### [WHAT YOU NEED TO DO]
With the pictures removed, the data below must be transcribed in full and exactly.

### [DATA PROVIDED]
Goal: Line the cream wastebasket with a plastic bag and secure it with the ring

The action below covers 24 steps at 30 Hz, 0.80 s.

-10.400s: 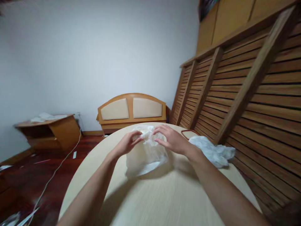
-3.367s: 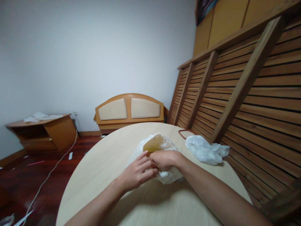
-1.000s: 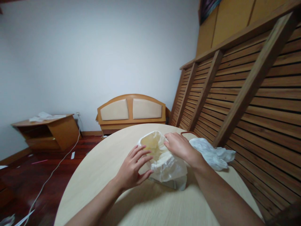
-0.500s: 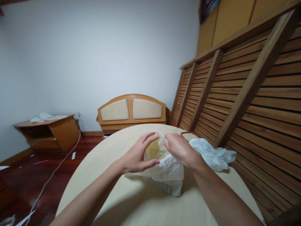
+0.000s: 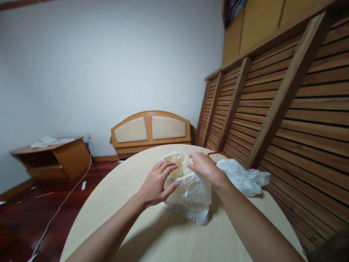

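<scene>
Pinching the white bag [image 5: 195,194], mouth upward, long axis roughly upright, the right hand [image 5: 204,166] faces a spread left hand [image 5: 156,184].

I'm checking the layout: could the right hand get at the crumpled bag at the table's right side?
Likely yes: the crumpled bag lies close by on the table, with nothing seen lying on it. The right hand, though, appears to hold the open white bag and would need to let go.

White bag [image 5: 193,196], yellowish inside; pale wood-grain table [image 5: 218,236]; brown striped panel [image 5: 313,123]
</scene>
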Tool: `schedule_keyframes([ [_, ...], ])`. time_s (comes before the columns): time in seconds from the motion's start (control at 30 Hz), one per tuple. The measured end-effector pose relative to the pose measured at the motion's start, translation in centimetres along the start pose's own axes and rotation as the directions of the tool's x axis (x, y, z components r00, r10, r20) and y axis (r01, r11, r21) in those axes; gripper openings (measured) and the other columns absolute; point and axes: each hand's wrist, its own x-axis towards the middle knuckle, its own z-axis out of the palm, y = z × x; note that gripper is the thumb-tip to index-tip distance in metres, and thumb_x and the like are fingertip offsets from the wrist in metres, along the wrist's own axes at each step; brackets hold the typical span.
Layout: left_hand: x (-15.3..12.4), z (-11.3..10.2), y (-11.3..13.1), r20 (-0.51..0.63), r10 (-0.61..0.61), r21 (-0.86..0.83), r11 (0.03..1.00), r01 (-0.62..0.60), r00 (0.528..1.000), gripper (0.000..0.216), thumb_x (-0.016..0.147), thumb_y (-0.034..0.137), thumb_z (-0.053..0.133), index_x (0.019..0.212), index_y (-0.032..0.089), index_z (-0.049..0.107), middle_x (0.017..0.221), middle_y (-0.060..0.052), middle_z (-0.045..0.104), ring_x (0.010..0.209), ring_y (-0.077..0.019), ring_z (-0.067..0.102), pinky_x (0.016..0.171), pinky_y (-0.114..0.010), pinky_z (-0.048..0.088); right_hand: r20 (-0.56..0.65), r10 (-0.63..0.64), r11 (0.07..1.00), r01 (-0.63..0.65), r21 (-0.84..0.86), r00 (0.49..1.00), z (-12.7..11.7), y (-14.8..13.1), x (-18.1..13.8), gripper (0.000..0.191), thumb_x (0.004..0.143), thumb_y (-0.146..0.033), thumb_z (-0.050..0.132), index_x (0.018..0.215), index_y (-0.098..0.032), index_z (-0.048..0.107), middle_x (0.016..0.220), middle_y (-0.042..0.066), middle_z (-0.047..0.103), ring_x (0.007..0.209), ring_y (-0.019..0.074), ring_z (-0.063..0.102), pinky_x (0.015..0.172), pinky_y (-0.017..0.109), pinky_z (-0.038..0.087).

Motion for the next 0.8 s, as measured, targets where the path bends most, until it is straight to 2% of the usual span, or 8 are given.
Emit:
schedule_keyframes([
  [0.1, 2.1, 0.0, -1.6, -0.090, -0.204, -0.077, 0.977, 0.198, 0.975, 0.035, 0.100, 0.037, 0.044, 0.123, 0.019, 0.063, 0.137, -0.013, 0.059, 0.128, -0.0263, 0.054, 0.109, -0.049, 0.043, -0.014, 0.025, 0.999, -0.025, 0.042, 1.000, -0.1, -0.1, -0.1, 0.040, 0.083, -0.022, 0.064, 0.121, -0.015, 0.069, 0.118, 0.016, 0.072, 0.116, 0.0294, 0.065, 0.093, 0.035, 0.047],
  [0.17, 3.8, 0.3, -3.0, -0.115, -0.331, -0.110, 0.941, 0.319, 0.937, 0.032, 0.096, 0.035, 0.052, 0.118, 0.018, 0.066, 0.136, -0.013, 0.061, 0.128, -0.0268, 0.056, 0.109, -0.046, 0.045, -0.006, 0.035, 0.998, -0.035, 0.053, 0.999, -0.1, -0.1, -0.2, 0.041, 0.082, -0.024, 0.066, 0.122, -0.016, 0.068, 0.117, 0.015, 0.072, 0.115, 0.0290, 0.065, 0.092, 0.034, 0.047],
  [0.2, 4.7, 0.5, -3.7, -0.098, -0.388, -0.116, 0.919, 0.377, 0.916, 0.033, 0.092, 0.032, 0.057, 0.121, 0.017, 0.066, 0.133, -0.014, 0.062, 0.125, -0.0268, 0.058, 0.104, -0.042, 0.048, 0.000, 0.036, 0.998, -0.036, 0.057, 0.999, -0.1, -0.1, -0.2, 0.041, 0.082, -0.025, 0.067, 0.122, -0.017, 0.068, 0.117, 0.015, 0.072, 0.114, 0.0289, 0.065, 0.091, 0.034, 0.048],
  [0.33, 7.3, 1.1, -5.4, 0.138, -0.542, -0.008, 0.836, 0.548, 0.829, 0.043, 0.084, 0.037, 0.069, 0.124, 0.019, 0.065, 0.118, -0.010, 0.072, 0.101, -0.0228, 0.070, 0.083, -0.029, 0.055, 0.005, 0.022, 0.998, -0.023, 0.065, 1.000, -0.1, 0.0, -0.1, 0.040, 0.082, -0.031, 0.069, 0.119, -0.016, 0.069, 0.116, 0.015, 0.073, 0.112, 0.0292, 0.066, 0.090, 0.034, 0.048],
  [0.4, 8.0, 1.0, -5.6, 0.201, -0.568, 0.075, 0.821, 0.566, 0.798, 0.036, 0.083, 0.039, 0.069, 0.114, 0.020, 0.070, 0.108, -0.009, 0.075, 0.094, -0.0226, 0.071, 0.077, -0.028, 0.054, 0.008, 0.016, 0.998, -0.016, 0.061, 1.000, 0.0, 0.1, -0.1, 0.040, 0.083, -0.032, 0.067, 0.119, -0.016, 0.070, 0.116, 0.015, 0.073, 0.111, 0.0297, 0.067, 0.090, 0.034, 0.048],
  [0.57, 9.2, 0.0, -5.6, 0.280, -0.603, 0.237, 0.798, 0.555, 0.747, 0.017, 0.075, 0.025, 0.070, 0.091, 0.021, 0.077, 0.089, -0.006, 0.077, 0.087, -0.0237, 0.071, 0.071, -0.028, 0.050, 0.013, 0.008, 0.998, -0.009, 0.067, 1.000, 0.3, 0.4, 0.2, 0.044, 0.084, -0.020, 0.060, 0.128, -0.017, 0.066, 0.123, 0.014, 0.071, 0.117, 0.0284, 0.064, 0.095, 0.035, 0.047],
  [0.7, 9.9, -1.0, -6.0, 0.370, -0.605, 0.315, 0.796, 0.517, 0.705, 0.019, 0.065, 0.020, 0.075, 0.083, 0.024, 0.077, 0.081, -0.002, 0.076, 0.085, -0.0229, 0.071, 0.069, -0.025, 0.049, 0.007, -0.004, 0.997, 0.003, 0.077, 1.000, 0.5, 0.5, 0.4, 0.049, 0.083, -0.015, 0.058, 0.132, -0.016, 0.063, 0.129, 0.014, 0.068, 0.122, 0.0268, 0.061, 0.101, 0.034, 0.044],
  [0.8, 10.5, -1.3, -6.1, 0.411, -0.588, 0.317, 0.809, 0.496, 0.696, 0.033, 0.060, 0.025, 0.082, 0.092, 0.023, 0.076, 0.087, -0.003, 0.077, 0.087, -0.0241, 0.071, 0.070, -0.025, 0.050, 0.014, 0.001, 0.997, -0.003, 0.079, 1.000, 0.4, 0.5, 0.5, 0.049, 0.083, -0.018, 0.060, 0.132, -0.017, 0.063, 0.128, 0.013, 0.068, 0.120, 0.0270, 0.062, 0.097, 0.033, 0.045],
])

### [SOLVED EXERCISE]
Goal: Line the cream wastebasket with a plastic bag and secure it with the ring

The action below covers 24 steps at 30 Hz, 0.80 s.

-10.400s: 
-3.367s: 
-1.000s: 
-0.500s: 
+0.000s: 

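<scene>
Pinching the white bag [image 5: 195,194], mouth upward, long axis roughly upright, the right hand [image 5: 204,166] faces a spread left hand [image 5: 156,184].

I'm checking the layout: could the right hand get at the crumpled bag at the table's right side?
Likely yes: the crumpled bag lies close by on the table, with nothing seen lying on it. The right hand, though, appears to hold the open white bag and would need to let go.

White bag [image 5: 193,196], yellowish inside; pale wood-grain table [image 5: 218,236]; brown striped panel [image 5: 313,123]
</scene>
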Tool: `schedule_keyframes([ [_, ...], ])`. time_s (comes before the columns): time in seconds from the motion's start (control at 30 Hz), one per tuple. The measured end-effector pose relative to the pose measured at the motion's start, translation in centimetres along the start pose's own axes and rotation as the directions of the tool's x axis (x, y, z components r00, r10, r20) and y axis (r01, r11, r21) in those axes; gripper openings (measured) and the other columns absolute; point and axes: each hand's wrist, its own x-axis towards the middle knuckle, its own z-axis out of the palm, y = z × x; note that gripper is the thumb-tip to index-tip distance in metres, and thumb_x and the like are fingertip offsets from the wrist in metres, along the wrist's own axes at each step; brackets hold the typical span.
Layout: left_hand: x (-15.3..12.4), z (-11.3..10.2), y (-11.3..13.1), r20 (-0.51..0.63), r10 (-0.61..0.61), r21 (-0.86..0.83), r11 (0.03..1.00), r01 (-0.62..0.60), r00 (0.528..1.000), gripper (0.000..0.216), thumb_x (-0.016..0.147), thumb_y (-0.034..0.137), thumb_z (-0.053..0.133), index_x (0.019..0.212), index_y (-0.032..0.089), index_z (-0.049..0.107), middle_x (0.017..0.221), middle_y (-0.060..0.052), middle_z (-0.045..0.104), ring_x (0.010..0.209), ring_y (-0.077..0.019), ring_z (-0.067..0.102), pinky_x (0.016..0.171), pinky_y (-0.114..0.010), pinky_z (-0.048..0.088); right_hand: r20 (-0.56..0.65), r10 (-0.63..0.64), r11 (0.07..1.00), r01 (-0.63..0.65), r21 (-0.84..0.86), r00 (0.49..1.00), z (-12.7..11.7), y (-14.8..13.1), x (-18.1..13.8), gripper (0.000..0.191), thumb_x (0.004..0.143), thumb_y (-0.146..0.033), thumb_z (-0.050..0.132), index_x (0.018..0.215), index_y (-0.098..0.032), index_z (-0.048..0.107), middle_x (0.016..0.220), middle_y (-0.042..0.066), middle_z (-0.047..0.103), ring_x (0.007..0.209), ring_y (-0.019..0.074), ring_z (-0.063..0.102), pinky_x (0.015..0.172), pinky_y (-0.017..0.109), pinky_z (-0.038..0.087).

Motion for the next 0.8 s, as measured, targets where the path bends most, until it is straight to 2% of the usual span, or 8 are given.
Emit:
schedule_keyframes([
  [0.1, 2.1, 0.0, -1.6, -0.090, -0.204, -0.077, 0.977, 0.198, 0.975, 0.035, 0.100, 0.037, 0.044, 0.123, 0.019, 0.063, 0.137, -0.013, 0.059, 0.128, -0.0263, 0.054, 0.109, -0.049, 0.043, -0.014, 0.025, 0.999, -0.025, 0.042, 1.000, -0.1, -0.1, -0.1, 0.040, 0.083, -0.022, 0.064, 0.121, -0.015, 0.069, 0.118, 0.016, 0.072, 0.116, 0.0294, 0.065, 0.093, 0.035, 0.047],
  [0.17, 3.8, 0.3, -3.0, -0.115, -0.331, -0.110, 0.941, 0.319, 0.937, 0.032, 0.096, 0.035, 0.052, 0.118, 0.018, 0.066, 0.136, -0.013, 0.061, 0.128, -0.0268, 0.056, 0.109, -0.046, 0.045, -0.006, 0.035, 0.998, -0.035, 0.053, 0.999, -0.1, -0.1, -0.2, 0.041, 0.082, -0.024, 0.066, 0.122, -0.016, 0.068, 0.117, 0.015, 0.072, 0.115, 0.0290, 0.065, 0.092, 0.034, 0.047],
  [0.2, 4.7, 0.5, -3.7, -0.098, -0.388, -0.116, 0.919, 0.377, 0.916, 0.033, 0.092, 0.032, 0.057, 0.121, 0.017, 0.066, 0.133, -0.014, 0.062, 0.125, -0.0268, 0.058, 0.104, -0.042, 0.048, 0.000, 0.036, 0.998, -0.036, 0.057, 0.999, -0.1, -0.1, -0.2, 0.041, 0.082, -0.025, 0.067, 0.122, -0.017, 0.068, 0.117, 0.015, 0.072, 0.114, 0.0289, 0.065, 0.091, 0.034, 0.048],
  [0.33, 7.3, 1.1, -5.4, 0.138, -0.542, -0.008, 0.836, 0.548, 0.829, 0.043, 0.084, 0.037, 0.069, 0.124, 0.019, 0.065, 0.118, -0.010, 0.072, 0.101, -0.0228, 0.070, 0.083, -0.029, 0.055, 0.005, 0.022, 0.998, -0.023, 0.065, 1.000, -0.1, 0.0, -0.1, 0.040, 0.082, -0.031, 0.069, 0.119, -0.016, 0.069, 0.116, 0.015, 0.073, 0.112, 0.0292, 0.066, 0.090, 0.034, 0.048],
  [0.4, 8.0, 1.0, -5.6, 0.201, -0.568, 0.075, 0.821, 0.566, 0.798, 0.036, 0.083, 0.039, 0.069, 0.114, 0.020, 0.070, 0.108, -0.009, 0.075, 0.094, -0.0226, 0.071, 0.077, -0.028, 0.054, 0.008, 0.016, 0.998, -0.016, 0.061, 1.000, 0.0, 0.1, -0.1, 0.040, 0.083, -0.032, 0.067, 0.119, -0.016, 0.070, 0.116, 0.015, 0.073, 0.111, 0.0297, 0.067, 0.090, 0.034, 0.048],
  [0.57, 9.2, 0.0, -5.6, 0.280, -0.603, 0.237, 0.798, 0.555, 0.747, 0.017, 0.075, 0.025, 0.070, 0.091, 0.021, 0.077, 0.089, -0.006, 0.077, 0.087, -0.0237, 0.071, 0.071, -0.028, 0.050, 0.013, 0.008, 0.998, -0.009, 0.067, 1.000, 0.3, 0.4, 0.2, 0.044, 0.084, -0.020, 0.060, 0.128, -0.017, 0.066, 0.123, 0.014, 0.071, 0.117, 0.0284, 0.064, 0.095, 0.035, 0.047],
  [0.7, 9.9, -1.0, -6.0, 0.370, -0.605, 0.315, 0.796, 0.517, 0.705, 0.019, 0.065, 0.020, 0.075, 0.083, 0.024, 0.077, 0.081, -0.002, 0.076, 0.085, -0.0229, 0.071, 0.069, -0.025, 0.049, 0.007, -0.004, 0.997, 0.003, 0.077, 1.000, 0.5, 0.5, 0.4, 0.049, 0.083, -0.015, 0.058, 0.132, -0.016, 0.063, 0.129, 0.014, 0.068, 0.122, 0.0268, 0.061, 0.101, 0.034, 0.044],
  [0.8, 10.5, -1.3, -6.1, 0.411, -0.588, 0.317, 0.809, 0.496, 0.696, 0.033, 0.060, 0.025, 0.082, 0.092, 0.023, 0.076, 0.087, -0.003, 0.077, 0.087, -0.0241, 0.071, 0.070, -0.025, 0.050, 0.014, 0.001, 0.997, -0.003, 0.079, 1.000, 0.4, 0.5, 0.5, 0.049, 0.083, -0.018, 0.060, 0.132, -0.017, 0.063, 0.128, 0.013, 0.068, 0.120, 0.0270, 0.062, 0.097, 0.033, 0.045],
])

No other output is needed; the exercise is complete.